- Ben, bu iki meclis sahibini görmedikçe iki âlemi de görmek istemem.
- من نخواهم در دو عالم بنگریست ** تا نبینم این دو مجلس آن کیست
- Allah sıfatlarını görmedikçe ekmek bile yesem boğazımda kalır.
- بیتماشای صفتهای خدا ** گر خورم نان در گلو ماند مرا
- Onun yüzünü görmedikçe, onun gülünü, gül bahçesini temaşa etmedikçe lokma nasıl siner? 3080
- چون گوارد لقمه بیدیدار او ** بیتماشای گل و گلزار او
- Allah’ı ummadan bu suyu bir an bile kim içer? Ancak öküz ve eşek!
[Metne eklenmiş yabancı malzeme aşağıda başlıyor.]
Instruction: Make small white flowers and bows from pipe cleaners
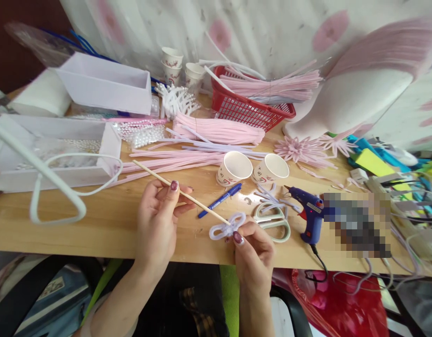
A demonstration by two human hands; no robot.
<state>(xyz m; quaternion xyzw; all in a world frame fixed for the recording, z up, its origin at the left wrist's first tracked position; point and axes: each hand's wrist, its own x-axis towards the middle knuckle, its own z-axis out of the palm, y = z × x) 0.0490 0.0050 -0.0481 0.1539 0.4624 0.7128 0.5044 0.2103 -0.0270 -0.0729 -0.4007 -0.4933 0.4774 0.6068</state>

- جز بر امید خدا زین آب خور ** کی خورد یک لحظه الا گاو و خر
- Hayvan gibi olanlar, hatta ondan da aşağı bir dereceye düşmüş bulunanlar, hileyle dolu olsa bile yine pis, murdar, kokmuş kişilerdir.
- آن که کالانعام بد بل هم اضل ** گر چه پر مکر است آن گنده بغل
- Böyle kişinin hilesi de baş aşağı olmuştur, kendisi de. Zamanı geçip gitmiş, günü bir türlü gelmez olmuştur.
- مکر او سر زیر و او سر زیر شد ** روزگاری برد و روزش دیر شد
- Düşüncesi körleşmiş, aklı bozulmuş ömrü hiçe gitmiştir. Elif gibi hiçbir şeyi yoktur!
- فکرگاهش کند شد عقلش خرف ** عمر شد چیزی ندارد چون الف
- “ Ben de bu düşüncedeyim” dese bile bu da o nefsin hilesinden, masalındandır. 3085
- آن چه میگوید در این اندیشهام ** آن هم از دستان آن نفس است هم
- “Allah yargılayıcıdır, merhametlidir” demesi de aşağılık nefsin hilesinden başka bir şey değildir.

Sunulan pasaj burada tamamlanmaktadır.